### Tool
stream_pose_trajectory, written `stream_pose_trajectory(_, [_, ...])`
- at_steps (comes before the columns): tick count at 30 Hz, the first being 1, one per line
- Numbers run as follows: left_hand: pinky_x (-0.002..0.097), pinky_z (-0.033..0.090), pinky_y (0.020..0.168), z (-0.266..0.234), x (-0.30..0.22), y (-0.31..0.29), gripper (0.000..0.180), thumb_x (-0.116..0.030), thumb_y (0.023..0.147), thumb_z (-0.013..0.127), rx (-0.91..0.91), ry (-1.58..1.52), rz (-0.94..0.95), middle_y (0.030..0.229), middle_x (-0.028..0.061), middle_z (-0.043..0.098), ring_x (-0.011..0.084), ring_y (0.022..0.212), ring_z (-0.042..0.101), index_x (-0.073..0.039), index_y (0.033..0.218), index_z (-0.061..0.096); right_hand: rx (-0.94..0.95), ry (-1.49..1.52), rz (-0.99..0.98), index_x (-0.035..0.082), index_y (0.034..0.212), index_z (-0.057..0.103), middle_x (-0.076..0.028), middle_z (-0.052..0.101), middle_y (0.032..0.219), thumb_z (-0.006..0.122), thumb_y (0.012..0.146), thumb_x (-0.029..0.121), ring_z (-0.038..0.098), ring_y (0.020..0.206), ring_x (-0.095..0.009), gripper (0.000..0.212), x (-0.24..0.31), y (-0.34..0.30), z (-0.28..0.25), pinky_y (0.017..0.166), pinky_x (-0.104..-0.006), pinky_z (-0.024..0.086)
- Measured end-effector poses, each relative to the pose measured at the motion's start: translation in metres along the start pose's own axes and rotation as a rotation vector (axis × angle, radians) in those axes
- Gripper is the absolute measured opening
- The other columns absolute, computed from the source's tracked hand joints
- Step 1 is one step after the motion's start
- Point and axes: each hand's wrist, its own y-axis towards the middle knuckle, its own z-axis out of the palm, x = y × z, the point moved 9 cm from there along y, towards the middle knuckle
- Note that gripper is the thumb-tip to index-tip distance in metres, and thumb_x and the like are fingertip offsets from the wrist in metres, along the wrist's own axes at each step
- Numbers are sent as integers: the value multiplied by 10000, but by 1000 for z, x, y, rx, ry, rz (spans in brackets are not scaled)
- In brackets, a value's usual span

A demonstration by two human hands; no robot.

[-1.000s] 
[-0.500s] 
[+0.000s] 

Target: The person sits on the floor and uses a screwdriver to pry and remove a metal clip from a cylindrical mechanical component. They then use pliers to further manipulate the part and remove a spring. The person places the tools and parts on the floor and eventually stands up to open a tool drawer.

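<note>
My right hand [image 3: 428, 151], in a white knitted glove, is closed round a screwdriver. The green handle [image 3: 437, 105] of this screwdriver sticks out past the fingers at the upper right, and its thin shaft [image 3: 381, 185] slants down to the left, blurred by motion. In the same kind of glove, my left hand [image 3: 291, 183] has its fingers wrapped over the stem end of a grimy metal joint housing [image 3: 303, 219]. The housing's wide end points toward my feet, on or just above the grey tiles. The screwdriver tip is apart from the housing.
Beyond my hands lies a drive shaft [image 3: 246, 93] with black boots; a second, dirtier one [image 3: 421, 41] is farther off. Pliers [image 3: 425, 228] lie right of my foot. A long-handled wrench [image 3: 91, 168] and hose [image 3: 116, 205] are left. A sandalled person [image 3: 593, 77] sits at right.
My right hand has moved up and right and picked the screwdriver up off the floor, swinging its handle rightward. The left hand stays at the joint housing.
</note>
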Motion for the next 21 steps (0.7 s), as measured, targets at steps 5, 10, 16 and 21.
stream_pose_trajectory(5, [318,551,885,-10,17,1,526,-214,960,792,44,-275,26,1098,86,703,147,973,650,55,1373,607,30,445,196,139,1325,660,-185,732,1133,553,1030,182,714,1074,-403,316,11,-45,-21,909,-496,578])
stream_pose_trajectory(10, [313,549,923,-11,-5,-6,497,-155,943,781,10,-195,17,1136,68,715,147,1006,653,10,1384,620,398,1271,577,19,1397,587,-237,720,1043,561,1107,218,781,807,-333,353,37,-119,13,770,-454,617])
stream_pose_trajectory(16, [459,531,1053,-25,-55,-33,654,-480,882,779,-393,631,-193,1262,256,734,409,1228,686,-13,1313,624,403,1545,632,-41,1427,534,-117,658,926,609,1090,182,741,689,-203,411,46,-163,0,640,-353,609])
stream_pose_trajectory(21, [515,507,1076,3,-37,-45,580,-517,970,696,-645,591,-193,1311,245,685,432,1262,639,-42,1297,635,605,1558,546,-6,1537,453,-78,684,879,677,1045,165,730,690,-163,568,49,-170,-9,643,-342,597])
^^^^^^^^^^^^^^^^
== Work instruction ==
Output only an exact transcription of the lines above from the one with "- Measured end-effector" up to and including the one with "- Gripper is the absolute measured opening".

== Exercise result ==
- Measured end-effector poses, each relative to the pose measured at the motion's start: translation in metres along the start pose's own axes and rotation as a rotation vector (axis × angle, radians) in those axes
- Gripper is the absolute measured opening

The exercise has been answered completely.